Подбираю с подушки телефон, сбрасываю исходящий вызов и через секунд тридцать, пока Оскар пристально наблюдает за моими действиями, снова набираю Зое.
— Записала? — говорю с ней по громкой связи.
— Обижаешь! — раздаётся в ответ бодрый голос Зои. — Слово в слово. Уже на почту тебе сбросила. Осталось выбрать с какой соцсети начать публикацию… а может, сразу в ментовку скинуть? Слышь, выродок, тебе какой вариант больше нравится?
Сбрасываю вызов, прячу мобильный обратно в сумочку и дрожащими руками надеваю обувь, а Оскар по-прежнему провожает мои действия взглядом — на этот раз ошалелым и растерянным.
— Я не сказала пароль, — решаю прояснить ситуацию из жалости к его маленькому закипающему мозгу. — Ни Ромычу, ни тебе не сказала. Я соврала. Ромыч, после моего обещания сделать ему «приятное» после завершения игры, не особо долго раздумывал над просьбой, сказать пароль куратору, сам видел. Ты — куратор, так что… проблем не должно было быть, так ведь? Да и… теперь это всё не имеет смысла: ни пароль, ни ваши чёртовы задания!
Приходится играть — изображать уверенность и решимость, когда на самом деле внутри всё дрожит, а слёзы так сильно жгут глаза, будто в них кислотой брызнули.
— Чё… чё это сейчас было? Я не догоняю, — неуверенно посмеивается и глаз с моей сумочки, где скрылся телефон, не спускает.
— Зоя записала тебя, — говорю максимально понятно. — Весь наш разговор.
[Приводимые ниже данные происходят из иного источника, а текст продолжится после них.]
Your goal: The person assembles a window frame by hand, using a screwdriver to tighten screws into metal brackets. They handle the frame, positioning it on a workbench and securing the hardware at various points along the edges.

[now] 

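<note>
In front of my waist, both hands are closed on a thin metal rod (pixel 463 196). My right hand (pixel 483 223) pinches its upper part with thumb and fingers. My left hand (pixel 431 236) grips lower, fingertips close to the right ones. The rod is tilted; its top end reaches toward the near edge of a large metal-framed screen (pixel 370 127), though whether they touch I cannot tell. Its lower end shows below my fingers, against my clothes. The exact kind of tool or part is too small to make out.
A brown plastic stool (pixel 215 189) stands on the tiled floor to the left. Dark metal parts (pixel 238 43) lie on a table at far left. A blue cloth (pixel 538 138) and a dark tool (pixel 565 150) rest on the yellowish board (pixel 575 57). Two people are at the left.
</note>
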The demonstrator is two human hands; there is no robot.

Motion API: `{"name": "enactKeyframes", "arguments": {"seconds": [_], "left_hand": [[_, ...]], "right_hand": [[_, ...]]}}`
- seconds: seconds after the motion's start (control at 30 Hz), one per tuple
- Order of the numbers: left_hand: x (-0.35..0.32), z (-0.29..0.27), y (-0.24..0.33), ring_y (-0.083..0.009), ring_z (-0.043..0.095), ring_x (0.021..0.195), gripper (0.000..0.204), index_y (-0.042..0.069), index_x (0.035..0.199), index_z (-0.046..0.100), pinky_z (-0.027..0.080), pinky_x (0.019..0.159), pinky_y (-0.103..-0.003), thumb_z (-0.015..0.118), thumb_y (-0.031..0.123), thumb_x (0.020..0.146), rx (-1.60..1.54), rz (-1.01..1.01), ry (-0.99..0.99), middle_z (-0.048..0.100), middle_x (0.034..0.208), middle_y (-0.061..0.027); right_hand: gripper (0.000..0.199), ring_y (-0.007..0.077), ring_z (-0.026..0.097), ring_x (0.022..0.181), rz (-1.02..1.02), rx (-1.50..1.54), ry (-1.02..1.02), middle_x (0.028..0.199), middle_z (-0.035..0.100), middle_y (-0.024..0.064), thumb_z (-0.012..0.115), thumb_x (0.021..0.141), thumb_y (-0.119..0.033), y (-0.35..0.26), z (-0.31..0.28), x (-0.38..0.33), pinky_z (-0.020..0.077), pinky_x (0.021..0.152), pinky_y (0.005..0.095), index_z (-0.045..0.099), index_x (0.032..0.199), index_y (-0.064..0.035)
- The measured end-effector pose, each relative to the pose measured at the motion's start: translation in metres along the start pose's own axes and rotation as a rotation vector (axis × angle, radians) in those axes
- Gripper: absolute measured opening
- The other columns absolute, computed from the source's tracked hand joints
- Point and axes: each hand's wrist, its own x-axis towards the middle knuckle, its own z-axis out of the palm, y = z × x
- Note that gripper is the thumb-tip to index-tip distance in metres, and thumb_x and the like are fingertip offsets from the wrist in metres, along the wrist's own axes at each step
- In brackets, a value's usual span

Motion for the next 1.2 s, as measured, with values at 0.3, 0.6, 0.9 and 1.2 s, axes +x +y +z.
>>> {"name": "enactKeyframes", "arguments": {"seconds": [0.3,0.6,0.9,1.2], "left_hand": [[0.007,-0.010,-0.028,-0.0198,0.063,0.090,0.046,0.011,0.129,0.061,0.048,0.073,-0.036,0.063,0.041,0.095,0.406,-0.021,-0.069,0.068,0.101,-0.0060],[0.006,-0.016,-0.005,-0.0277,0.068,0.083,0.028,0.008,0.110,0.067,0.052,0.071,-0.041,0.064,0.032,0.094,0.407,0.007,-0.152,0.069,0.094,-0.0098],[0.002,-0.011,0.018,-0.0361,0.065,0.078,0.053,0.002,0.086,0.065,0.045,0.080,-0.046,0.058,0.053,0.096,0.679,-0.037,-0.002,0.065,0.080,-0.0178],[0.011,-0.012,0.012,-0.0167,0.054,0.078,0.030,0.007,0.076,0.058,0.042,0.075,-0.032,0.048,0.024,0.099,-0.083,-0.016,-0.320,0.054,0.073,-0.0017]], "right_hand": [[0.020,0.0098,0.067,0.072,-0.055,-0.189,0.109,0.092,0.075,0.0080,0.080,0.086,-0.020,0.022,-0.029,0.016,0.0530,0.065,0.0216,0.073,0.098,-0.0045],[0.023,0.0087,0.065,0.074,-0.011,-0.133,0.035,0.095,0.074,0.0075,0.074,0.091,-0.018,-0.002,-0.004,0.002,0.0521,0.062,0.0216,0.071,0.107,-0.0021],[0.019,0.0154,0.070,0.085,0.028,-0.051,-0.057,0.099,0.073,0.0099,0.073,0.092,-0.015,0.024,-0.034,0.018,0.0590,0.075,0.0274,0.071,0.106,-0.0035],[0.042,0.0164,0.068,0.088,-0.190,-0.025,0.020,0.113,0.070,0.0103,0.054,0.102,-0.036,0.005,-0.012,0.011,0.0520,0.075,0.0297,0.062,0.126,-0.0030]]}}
И про ставки, и про деньги, и про птичек… И про наркотики.
— Но… но… — Никогда не видела Оскара таким бледным и заикающимся на каждом слове, — но… Что значит… Чёрт. Что всё это значит?!
— Макс в игре не участвует. Разговор записан. Что ещё тебе объяснить?
— Подожди-подожди-подожди, — дар речи возвращается к Оскару, а вот видок становится всё более жутким, даже — диким, я бы сказала. Хватается за голову и быстро выхаживает из стороны в сторону, глядя себе под ноги. Резко останавливается и огромными глазами смотрит на меня: — Пельмешик записал наш разговор?!